(TASK GOAL):
Set down the line that has "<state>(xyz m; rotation" and each line beneath it, through the last line of the entries, exactly and with no others.

(INFORMATION):
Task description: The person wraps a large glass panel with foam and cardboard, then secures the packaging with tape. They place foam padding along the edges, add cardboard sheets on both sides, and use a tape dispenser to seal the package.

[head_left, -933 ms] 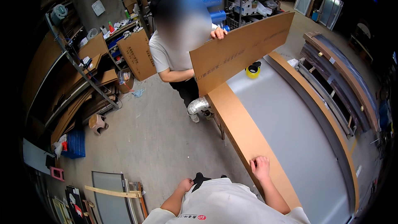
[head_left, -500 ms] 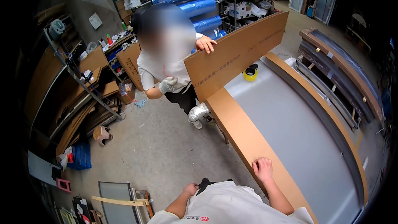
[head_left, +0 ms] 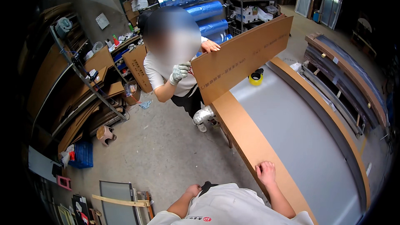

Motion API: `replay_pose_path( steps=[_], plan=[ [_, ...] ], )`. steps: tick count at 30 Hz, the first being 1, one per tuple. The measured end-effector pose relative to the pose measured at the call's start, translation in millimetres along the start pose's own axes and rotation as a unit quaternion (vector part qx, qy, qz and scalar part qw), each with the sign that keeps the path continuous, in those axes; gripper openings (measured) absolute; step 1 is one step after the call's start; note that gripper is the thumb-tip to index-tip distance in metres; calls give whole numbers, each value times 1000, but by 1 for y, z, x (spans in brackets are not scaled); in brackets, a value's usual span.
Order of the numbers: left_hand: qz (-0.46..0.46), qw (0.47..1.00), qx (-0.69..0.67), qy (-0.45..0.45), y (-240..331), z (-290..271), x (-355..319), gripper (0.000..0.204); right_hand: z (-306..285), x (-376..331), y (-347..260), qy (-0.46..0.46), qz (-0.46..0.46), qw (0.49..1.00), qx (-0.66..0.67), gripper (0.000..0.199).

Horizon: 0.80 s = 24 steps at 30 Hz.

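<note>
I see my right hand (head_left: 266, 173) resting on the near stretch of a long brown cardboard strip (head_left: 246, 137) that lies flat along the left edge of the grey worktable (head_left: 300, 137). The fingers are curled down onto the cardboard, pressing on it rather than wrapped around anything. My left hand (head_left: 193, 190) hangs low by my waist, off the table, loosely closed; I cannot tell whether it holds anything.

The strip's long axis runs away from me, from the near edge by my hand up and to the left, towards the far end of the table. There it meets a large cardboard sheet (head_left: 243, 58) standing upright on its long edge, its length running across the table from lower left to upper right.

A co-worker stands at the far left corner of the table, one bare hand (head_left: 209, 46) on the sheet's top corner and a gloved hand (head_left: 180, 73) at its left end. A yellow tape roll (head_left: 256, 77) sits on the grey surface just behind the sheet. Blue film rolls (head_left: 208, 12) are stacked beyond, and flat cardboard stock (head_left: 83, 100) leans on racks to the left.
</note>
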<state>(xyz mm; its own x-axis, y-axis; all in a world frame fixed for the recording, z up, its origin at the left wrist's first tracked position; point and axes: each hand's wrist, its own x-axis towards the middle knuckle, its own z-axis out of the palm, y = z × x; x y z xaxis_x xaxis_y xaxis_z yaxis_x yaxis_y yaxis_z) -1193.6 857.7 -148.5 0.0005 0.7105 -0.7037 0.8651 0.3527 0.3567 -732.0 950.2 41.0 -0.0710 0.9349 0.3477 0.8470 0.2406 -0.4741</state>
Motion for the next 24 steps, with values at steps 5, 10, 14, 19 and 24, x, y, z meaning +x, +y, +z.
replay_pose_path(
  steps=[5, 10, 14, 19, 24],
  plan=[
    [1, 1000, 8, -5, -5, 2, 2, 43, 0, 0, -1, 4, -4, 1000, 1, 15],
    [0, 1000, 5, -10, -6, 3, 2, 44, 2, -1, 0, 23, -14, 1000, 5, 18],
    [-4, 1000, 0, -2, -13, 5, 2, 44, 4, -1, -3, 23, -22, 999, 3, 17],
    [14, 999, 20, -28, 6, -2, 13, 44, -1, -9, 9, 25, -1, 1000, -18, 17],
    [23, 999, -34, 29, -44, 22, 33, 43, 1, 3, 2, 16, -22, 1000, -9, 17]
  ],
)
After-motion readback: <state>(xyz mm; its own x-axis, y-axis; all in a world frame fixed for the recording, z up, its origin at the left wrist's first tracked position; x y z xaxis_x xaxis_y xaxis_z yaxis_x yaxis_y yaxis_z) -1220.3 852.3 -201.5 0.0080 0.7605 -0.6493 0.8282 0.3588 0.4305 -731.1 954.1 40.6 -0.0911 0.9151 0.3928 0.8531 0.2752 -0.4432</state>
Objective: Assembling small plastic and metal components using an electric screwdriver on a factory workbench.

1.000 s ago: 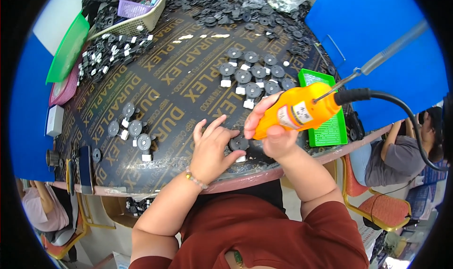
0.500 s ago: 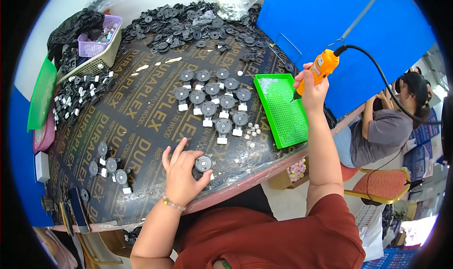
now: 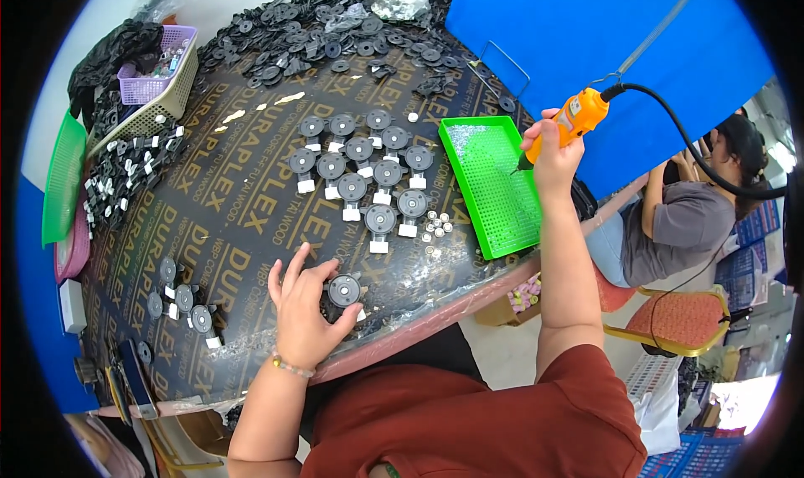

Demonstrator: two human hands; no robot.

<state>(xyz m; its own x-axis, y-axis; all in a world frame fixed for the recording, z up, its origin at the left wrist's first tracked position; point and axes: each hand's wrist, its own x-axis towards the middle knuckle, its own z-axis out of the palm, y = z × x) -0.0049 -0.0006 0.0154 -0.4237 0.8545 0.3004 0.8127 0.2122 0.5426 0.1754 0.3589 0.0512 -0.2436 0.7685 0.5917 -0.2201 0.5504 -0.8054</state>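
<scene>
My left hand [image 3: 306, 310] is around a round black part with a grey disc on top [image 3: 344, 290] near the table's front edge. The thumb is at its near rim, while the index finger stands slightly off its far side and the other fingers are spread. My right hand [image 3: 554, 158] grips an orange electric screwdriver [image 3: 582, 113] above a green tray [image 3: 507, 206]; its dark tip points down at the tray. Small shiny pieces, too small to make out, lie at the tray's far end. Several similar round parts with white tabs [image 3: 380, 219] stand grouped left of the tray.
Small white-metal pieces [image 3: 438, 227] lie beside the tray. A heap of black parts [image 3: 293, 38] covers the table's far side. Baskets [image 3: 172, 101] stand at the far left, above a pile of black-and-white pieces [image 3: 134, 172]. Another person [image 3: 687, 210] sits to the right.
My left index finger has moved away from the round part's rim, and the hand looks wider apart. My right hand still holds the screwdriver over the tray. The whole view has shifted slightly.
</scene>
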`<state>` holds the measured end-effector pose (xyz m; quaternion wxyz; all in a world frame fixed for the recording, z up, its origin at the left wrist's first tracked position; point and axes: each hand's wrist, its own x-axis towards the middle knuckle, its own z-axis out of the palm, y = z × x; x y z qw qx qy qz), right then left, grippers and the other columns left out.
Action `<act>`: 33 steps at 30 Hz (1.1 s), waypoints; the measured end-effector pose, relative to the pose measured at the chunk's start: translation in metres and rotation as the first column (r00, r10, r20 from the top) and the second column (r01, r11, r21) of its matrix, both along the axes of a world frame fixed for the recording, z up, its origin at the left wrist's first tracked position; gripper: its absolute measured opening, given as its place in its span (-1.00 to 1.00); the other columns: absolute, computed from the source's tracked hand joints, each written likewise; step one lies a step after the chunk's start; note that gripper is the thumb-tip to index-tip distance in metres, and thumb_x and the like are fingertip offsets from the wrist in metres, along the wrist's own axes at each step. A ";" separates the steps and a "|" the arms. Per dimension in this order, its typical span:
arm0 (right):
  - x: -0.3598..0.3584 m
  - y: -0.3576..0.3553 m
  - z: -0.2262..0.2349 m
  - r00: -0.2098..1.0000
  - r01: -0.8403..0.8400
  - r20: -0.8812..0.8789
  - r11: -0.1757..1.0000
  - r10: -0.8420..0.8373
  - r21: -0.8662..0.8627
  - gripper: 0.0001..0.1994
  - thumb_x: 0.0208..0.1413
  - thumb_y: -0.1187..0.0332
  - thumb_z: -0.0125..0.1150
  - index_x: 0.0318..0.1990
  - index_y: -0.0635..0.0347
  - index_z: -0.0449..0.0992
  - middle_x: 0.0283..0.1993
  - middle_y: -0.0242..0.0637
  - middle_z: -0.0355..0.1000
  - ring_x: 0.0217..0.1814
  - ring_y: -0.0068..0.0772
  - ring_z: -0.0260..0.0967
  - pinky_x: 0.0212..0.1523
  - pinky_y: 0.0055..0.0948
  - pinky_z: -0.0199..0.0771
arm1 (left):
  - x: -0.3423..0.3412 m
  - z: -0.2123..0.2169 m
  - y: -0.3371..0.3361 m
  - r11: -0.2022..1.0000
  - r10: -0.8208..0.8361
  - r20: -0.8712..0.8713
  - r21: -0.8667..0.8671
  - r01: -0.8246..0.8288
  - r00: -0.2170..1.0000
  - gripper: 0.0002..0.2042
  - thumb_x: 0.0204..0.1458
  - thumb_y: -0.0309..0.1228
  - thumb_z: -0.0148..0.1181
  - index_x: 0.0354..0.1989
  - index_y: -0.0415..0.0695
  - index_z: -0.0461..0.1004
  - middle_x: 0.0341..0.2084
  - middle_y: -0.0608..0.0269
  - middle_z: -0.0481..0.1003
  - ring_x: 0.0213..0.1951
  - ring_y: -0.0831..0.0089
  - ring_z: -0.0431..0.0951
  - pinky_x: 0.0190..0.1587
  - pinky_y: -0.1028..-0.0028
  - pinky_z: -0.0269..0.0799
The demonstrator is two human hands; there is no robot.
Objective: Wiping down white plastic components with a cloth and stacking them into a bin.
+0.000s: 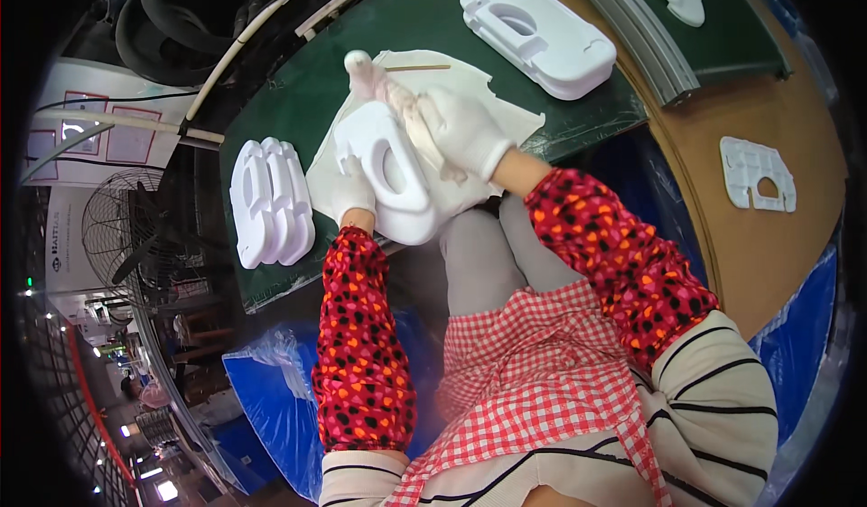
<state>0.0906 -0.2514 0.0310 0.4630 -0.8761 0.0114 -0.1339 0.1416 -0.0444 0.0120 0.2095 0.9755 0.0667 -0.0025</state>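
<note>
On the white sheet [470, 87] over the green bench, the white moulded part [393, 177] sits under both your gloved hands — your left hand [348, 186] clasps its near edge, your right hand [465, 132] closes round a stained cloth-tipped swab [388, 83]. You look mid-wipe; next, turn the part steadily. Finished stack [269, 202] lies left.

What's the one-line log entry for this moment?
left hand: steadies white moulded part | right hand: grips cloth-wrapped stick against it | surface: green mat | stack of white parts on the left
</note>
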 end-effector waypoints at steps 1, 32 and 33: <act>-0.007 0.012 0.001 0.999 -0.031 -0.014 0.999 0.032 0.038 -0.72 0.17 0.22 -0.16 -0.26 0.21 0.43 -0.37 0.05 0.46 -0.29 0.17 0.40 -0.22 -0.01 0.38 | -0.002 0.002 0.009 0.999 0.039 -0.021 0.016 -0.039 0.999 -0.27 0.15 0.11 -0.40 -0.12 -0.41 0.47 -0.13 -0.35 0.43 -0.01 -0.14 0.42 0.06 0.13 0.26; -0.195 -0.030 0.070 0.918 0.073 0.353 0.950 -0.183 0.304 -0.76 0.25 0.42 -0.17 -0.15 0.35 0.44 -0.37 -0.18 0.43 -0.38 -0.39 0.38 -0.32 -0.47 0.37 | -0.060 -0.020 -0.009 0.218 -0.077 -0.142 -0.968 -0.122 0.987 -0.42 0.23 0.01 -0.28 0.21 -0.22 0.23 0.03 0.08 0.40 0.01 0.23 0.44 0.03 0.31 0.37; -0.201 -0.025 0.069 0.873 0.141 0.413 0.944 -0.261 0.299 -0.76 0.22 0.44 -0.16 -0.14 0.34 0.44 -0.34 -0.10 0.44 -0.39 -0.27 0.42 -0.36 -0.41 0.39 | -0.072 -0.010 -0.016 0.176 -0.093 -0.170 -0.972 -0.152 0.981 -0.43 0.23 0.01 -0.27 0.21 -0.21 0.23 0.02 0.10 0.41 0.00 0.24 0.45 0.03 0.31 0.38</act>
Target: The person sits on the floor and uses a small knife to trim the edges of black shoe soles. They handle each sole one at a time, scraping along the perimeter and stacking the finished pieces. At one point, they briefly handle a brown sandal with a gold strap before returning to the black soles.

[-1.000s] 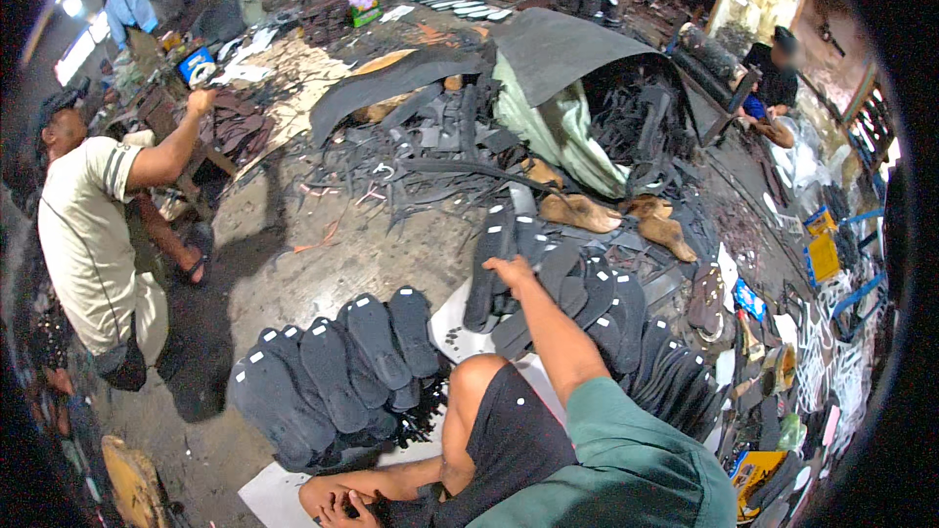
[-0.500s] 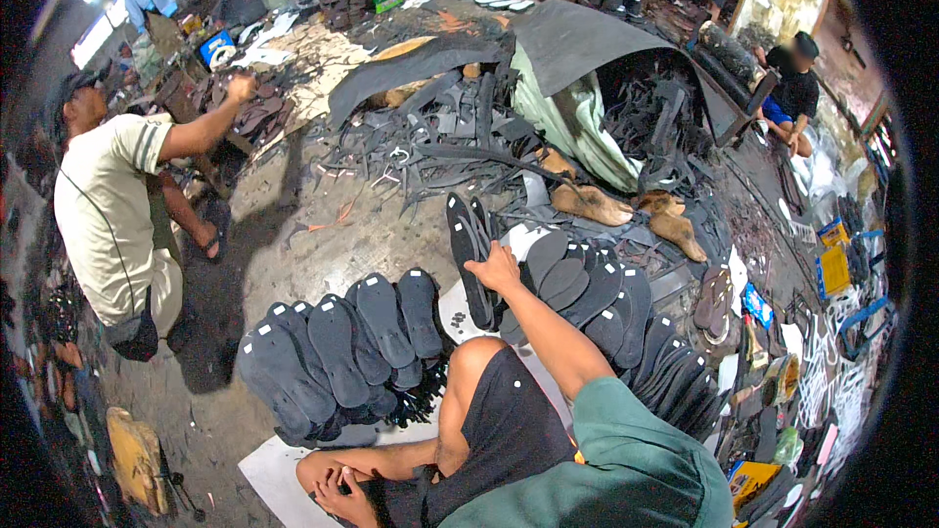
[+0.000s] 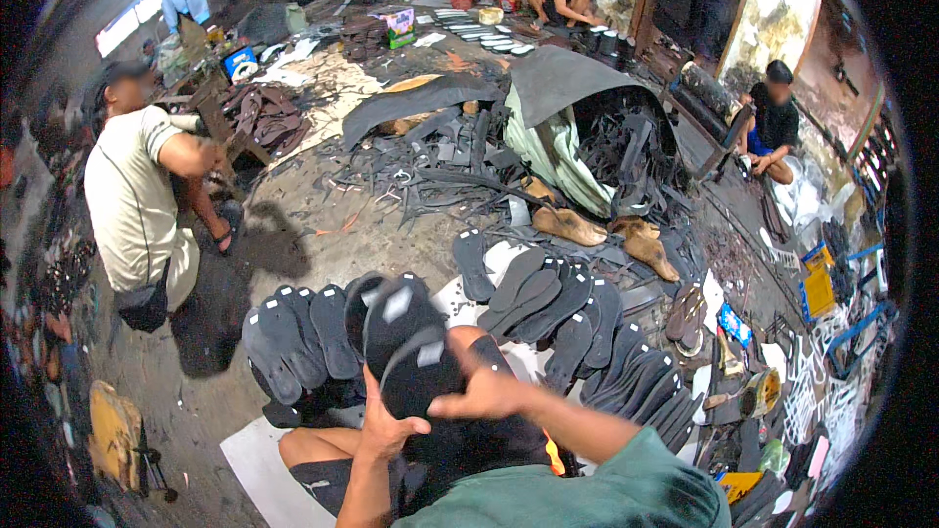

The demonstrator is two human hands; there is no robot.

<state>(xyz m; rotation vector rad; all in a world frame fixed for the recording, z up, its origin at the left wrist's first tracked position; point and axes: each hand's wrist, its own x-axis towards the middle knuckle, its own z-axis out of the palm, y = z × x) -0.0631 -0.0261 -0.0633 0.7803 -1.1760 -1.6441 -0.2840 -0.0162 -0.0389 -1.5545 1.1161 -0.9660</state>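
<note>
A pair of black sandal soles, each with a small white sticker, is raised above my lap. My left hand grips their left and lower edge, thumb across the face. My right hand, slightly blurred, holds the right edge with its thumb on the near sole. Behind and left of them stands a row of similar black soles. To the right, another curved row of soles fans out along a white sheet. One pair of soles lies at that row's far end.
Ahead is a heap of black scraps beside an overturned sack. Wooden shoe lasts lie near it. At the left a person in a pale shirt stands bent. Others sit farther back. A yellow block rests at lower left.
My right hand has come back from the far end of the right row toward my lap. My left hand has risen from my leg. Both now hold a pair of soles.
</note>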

(RESPONSE TO THIS TASK):
<state>(xyz m; rotation vector rad; all in a world frame fixed for the recording, z up, its origin at the left wrist's first tracked position; point and axes: each hand's wrist, its own x-axis towards the middle knuckle, its own z-axis out of the palm, y = z × x) -0.0631 -0.0261 -0.0633 0.7803 -1.1760 -1.6441 -0.2840 -0.0162 -0.0389 -1.5545 1.1161 -0.9660</state>
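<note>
A pair of black sandal soles, each with a small white sticker, is raised above my lap. My left hand grips their left and lower edge, thumb across the face. My right hand, slightly blurred, holds the right edge with its thumb on the near sole. Behind and left of them stands a row of similar black soles. To the right, another curved row of soles fans out along a white sheet. One pair of soles lies at that row's far end.
Ahead is a heap of black scraps beside an overturned sack. Wooden shoe lasts lie near it. At the left a person in a pale shirt stands bent. Others sit farther back. A yellow block rests at lower left.
My right hand has come back from the far end of the right row toward my lap. My left hand has risen from my leg. Both now hold a pair of soles.
</note>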

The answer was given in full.